Dati Istat: l’Italia unità nella povertà

Bottalico (Acli) su dati Istat

L’Italia unità nella povertà

La povertà oltre a colpire le vittime della crisi, riguarda sempre più chi disponeancora di reddito da lavoro o pensione. Dare risposte al dilagare della povertà assoluta

 

Roma, 17 luglio 2013 – “I dati Istat sulla povertà relativi al 2012” – afferma Gianni Bottalico, presidente nazionale delle Acli – attestano un significativo peggioramento, segno che la crisi colpisce i ceti lavoratori, estende il numero dei lavoratori poveri ed ampia la categoria delle persone e delle famiglie in povertà assoluta. Questi dati dell’Istat confermano quanto le Acli hanno rilevato tra i contribuenti che si rivolgono al proprio Caf, nel Rapporto Acli sui redditi di lavoratori e famiglie: i redditi dichiarati nel medesimo quadriennio esaminato dall’Istat 2009–12) risultano in calo a livello complessivo (-1,08%) e in particolare quelli da lavoro dipendente (-3,12%).

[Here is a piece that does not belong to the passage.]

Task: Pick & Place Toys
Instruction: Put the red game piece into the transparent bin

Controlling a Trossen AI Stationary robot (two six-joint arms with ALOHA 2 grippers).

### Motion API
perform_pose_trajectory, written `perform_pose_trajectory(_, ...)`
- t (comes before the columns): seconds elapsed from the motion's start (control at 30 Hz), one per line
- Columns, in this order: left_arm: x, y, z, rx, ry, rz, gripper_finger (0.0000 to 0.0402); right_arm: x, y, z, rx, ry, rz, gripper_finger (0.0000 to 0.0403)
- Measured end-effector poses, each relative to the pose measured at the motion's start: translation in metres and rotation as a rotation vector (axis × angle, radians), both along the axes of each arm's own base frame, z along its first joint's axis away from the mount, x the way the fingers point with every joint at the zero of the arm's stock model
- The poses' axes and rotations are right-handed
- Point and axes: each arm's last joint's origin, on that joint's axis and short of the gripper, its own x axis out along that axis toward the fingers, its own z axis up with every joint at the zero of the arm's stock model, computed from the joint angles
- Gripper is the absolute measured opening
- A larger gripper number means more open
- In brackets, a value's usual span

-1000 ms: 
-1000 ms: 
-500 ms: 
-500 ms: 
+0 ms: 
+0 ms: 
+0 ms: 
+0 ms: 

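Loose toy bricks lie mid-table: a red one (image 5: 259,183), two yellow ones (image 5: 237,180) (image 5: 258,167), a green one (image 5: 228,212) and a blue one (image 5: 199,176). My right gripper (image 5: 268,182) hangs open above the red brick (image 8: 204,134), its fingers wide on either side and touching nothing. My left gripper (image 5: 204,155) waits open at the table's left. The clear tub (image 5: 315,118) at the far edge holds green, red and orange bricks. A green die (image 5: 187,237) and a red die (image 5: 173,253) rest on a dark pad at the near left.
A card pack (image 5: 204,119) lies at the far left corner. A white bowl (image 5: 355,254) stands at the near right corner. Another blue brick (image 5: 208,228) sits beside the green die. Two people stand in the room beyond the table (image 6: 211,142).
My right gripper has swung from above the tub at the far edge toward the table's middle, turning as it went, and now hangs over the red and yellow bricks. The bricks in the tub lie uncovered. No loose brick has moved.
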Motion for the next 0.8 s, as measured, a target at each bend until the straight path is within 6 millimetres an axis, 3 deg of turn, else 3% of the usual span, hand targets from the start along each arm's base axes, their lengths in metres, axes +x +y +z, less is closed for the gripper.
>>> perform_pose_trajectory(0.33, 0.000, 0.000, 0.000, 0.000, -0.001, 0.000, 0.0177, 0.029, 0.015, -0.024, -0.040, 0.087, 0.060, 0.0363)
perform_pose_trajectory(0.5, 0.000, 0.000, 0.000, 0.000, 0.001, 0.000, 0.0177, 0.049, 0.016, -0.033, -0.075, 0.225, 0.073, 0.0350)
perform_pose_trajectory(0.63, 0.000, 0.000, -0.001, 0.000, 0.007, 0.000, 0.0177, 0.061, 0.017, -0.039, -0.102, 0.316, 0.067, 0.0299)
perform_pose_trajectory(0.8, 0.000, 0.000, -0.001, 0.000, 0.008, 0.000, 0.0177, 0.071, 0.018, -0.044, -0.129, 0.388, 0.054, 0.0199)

Preoccupa –prosegue Bottalico – l’aumento della povertà assoluta, per dimensione, quasi cinque milioni di persone coinvolte, con un incremento di circa un terzo dell’incidenza rispetto al 2011, e per intensità, aggravando la forbice delle diseguaglianze.

La situazione peggiore è per le famiglie, specie al Sud, con il capo famiglia disoccupato, ma anche il Nord non è salvo, si registra un aumento della povertà assoluta anche tra impiegati e dirigenti, ed addirittura tra le famiglie che dispongono di redditi da lavoro e di pensione. L’immagine disegnata dai dati Istat è quella di un Paese unito nella povertà e nell’impoverimento delle famiglie.

Occorre dunque – conclude il presidente delle Acli – frenare la perdita di posti di lavoro, attraverso un piano industriale capace di rilanciare la produzione in Italia e di valorizzare le professionalità, ed occorre intervenire sul piano fiscale con nuove detrazioni per dare ossigeno alla capacità di spesa delle famiglie, prima che i numeri del disagio sociale, ed in particolare quelli relativi alla povertà assoluta, risultino ingestibili politicamente e per sboccare la dinamica dei consumi, a cui sono appese le possibilità di ripresa”.